Every day for the past couple of months, after lunch, we have all sat down together for some quiet independent reading time.
The older two girls (8 and 10) read some of their current novel each, and the little ones (6 and 4) either look at picture books, listen to an audio book together, or play quietly. We started with just 10 minutes at a time but they enjoy it a lot and now we’re up to 30 minutes a day.
Now, if you’ve been following along you’ll know we unschool. That means no forced learning around here! So how does this kind of thing happen?
I thought this would be a really great example to use to talk about how unschoolers support their children’s learning.
“Children feel empowered when they have companions on the journey. There’s a difference between struggle that leads to frustration, and satisfying effort that leads to success. Our task as parents is to facilitate the latter. What enables children to make progress, to problem solve, to overcome obstacles? A troubleshooting partner, that’s what! When parents collaborate, kids learn.” –Julie Bogart
Reading time was the solution to a problem. Miss 10 had been wanting to improve her reading for a while, but had trouble keeping up the motivation to practice regularly. Miss 8 had been working her way through Harry Potter and the Goblet of Fire which is a huge book and progress was slow. They both complained they couldn’t find enough time to read.
Now, this was confusing to me! Couldn’t find time? Literally all their time is their own! They have the power to use it as they wish. That’s what unschooling is about, right? How could they not find the time?
Over a few more conversations the real problem became obvious. They didn’t want to miss anything! It was so hard to take time out to read during the day because there was always something interesting going on that they didn’t want to miss and reading could happen at any time (theoretically lol).
“If we want our kids to be enthusiastic, self-motivated learners, they need collaborators. This sounds counterintuitive, but what if Steven Spielberg’s mom had simply told him he was on his own to be a filmmaker? Would we have Raiders of the Lost Ark, Hook, and Schindler’s List?” –Julie Bogart
My job is to support them to reach their own goals. Not to force them to learn what I think they should learn, nor to ‘leave them to it’ and hope they figure it out on their own.
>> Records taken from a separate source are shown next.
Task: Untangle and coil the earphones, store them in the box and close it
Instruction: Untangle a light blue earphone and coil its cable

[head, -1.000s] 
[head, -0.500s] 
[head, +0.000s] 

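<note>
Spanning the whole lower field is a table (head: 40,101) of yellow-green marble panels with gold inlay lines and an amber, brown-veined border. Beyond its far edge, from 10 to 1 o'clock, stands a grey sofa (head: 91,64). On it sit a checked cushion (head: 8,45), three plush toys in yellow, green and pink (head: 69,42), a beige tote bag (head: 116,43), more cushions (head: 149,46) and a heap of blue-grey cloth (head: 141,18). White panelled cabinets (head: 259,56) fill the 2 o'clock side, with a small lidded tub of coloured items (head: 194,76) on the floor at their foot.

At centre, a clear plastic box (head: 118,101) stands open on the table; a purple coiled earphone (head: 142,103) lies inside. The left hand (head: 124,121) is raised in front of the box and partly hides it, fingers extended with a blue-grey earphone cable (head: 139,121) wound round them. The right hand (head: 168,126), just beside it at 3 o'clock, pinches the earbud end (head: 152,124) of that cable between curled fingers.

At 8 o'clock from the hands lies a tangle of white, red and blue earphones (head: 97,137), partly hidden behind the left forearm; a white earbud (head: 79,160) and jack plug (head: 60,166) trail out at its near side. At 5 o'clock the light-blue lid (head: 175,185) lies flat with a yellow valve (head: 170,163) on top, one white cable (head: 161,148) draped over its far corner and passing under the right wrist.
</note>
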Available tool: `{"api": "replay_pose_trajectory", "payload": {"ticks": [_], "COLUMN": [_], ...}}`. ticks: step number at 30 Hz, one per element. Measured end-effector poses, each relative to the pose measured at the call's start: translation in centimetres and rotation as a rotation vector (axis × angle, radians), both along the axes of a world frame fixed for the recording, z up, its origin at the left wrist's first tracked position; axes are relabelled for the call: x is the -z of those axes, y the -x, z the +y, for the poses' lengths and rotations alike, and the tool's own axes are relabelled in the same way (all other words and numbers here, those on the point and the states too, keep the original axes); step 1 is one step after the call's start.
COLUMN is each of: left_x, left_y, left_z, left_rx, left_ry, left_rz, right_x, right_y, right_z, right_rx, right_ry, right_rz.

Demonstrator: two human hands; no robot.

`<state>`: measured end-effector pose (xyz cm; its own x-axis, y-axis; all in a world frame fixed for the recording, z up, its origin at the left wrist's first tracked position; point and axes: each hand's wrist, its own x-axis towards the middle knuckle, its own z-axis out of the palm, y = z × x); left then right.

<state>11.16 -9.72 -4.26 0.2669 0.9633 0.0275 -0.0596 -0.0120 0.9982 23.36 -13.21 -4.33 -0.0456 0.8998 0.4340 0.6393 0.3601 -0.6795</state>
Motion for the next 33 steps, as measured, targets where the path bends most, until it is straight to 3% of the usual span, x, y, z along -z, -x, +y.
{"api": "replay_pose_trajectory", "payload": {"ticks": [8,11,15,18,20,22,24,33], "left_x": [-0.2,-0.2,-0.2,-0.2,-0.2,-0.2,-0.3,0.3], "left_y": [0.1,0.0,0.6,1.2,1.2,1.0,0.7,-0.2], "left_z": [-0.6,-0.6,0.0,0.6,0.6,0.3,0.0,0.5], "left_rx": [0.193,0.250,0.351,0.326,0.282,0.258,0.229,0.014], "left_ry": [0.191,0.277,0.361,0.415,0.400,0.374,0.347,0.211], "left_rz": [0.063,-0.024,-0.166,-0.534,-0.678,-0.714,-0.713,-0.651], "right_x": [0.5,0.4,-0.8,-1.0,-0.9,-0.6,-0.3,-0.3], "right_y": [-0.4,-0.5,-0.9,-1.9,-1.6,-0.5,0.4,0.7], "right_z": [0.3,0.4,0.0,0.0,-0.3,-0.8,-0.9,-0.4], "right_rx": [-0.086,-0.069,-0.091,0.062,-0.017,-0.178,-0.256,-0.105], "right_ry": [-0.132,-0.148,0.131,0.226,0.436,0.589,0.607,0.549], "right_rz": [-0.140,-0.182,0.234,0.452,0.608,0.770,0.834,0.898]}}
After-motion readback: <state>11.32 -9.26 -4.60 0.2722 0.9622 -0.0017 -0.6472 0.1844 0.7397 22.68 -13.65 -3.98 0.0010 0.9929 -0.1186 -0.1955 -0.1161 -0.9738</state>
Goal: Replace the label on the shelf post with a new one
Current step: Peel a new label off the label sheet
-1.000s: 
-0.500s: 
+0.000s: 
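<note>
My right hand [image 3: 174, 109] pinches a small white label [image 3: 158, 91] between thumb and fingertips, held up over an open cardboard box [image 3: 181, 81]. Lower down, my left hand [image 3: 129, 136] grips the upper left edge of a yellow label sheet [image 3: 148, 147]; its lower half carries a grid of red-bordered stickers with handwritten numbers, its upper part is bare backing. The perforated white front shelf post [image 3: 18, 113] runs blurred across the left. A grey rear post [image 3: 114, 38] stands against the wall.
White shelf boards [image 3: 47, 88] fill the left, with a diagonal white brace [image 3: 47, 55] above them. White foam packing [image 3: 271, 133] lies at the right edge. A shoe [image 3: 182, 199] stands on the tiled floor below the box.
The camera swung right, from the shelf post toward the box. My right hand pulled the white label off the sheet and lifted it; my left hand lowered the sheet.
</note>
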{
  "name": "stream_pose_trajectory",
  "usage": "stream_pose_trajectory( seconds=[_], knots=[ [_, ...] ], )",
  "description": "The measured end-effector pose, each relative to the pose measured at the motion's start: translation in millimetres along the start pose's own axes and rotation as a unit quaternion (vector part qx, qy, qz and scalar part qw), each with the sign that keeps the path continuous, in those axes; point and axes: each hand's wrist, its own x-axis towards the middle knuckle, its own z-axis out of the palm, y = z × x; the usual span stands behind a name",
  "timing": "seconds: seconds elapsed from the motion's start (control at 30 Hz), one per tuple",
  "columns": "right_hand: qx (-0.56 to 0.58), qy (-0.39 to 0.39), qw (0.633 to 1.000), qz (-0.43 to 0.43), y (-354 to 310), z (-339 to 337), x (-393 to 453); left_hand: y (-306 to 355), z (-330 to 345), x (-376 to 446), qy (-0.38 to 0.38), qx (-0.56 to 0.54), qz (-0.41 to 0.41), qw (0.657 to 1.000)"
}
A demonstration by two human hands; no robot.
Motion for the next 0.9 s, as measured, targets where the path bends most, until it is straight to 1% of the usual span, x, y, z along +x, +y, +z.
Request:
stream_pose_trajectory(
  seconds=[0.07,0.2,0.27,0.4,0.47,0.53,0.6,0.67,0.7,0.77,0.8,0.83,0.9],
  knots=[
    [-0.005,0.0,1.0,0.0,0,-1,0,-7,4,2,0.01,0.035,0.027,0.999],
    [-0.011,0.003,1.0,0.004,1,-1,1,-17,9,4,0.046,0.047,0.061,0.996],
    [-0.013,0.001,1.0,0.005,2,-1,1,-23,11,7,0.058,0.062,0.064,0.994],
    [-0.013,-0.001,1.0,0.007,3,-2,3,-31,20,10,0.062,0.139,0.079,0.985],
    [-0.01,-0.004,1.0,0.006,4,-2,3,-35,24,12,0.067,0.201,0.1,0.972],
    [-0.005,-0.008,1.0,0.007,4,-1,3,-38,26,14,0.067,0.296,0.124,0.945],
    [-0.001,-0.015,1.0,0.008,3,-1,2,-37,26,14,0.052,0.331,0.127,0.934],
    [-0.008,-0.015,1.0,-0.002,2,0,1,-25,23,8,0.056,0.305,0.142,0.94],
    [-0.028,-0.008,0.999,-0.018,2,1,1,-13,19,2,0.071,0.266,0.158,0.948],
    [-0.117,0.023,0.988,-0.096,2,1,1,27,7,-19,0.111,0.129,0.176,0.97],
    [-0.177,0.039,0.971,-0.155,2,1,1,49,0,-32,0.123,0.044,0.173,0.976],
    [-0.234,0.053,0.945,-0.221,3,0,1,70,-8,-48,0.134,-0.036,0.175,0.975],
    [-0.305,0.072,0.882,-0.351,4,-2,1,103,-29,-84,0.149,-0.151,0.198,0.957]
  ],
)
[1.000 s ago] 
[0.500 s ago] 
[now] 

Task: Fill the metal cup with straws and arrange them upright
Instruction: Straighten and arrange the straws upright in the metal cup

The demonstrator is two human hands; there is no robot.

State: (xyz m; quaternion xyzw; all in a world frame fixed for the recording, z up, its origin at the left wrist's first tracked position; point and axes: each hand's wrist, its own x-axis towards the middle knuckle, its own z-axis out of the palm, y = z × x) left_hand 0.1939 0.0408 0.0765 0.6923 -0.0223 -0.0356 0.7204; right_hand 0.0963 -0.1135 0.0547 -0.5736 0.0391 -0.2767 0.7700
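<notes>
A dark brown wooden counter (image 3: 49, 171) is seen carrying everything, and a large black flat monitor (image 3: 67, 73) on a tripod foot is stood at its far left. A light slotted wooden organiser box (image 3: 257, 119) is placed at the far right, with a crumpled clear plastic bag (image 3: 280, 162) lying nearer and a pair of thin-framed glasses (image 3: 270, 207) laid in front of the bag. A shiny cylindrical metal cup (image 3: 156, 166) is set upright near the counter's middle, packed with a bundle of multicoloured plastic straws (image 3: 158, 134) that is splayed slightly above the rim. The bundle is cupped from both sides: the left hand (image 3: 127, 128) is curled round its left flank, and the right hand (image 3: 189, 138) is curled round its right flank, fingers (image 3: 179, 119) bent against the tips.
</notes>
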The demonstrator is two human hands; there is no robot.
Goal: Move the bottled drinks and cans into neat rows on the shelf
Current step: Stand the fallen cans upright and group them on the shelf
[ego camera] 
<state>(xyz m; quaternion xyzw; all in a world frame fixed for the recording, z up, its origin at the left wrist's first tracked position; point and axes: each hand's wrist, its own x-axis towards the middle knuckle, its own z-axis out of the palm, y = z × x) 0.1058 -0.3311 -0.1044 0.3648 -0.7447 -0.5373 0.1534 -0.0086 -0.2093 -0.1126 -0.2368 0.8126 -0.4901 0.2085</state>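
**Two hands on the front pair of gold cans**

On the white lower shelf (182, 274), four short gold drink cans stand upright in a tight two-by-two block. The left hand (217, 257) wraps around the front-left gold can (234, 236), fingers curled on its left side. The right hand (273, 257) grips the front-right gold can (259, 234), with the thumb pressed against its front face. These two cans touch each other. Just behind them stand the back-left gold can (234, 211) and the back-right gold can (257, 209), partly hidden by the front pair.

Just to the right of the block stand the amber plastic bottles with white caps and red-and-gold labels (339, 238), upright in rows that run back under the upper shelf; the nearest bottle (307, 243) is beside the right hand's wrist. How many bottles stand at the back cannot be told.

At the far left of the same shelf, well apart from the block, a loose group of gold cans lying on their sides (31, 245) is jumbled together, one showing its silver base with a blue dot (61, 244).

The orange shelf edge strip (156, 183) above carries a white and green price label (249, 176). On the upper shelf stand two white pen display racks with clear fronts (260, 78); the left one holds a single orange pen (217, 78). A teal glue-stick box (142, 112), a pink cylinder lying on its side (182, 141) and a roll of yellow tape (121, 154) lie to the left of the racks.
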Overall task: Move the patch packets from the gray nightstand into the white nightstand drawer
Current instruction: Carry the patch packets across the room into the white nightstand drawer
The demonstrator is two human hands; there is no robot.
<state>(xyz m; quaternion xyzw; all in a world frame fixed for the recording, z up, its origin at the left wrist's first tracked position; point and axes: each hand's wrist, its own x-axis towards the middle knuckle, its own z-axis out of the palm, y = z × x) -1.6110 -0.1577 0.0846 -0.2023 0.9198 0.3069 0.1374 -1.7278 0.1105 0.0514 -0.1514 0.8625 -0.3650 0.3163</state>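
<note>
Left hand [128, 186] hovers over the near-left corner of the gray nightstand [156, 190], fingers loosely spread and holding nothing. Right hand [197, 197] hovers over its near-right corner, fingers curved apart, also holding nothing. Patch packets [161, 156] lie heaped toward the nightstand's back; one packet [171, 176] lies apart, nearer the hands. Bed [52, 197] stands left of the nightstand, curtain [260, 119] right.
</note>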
Unschooling is about trusting our children and letting them own their own learning, but it’s not about abandoning them and expecting them to do it without help. Children have the right to involved adults who act as a resource, supporter, cheerleader, and an ally in their education.
In this case, how I did that was by chatting with them about solutions to the problem. We all came up with ideas and they decided on what they thought sounded best. That was making a time each day where we ALL read together (including me). That way, everyone is getting time to fit in reading but nothing else distracting is happening in the house. We decided on setting aside time after lunch because that is generally a time when everyone feels like relaxing and resting after eating.
We roll on some InTune oil blend to help with concentration and everyone finds a comfy spot where they can spread out. Their younger sisters have only just gotten into audio books so they often choose to listen to one. Everyone agrees to be as quiet as possible so as not to distract anyone else. We can’t expect the little ones to be quiet for too long though so we usually put a time limit on it and I let them know when that’s done. Often people still continue to read though.
This is working so beautifully. Since we started both girls have gotten through so much of their books and improved their reading a lot. This was their goal, but they needed some support to make it happen. They needed someone to help them make time for what was important to them, a skill that will always come in handy.
Unschooling is so much more than removing school. It’s stepping into that role as a learning partner to your children. Helping them to identify their passions, goals, and needs, and then guiding and supporting them as they work out how to do the things they want to do, and achieve the things they want to achieve.
Children are capable of amazing things and are born powerful learners, but that doesn’t mean we have no role here. In fact, leaving it entirely up to them would be doing them a disservice. Children benefit most when we can support them in the ways that they need.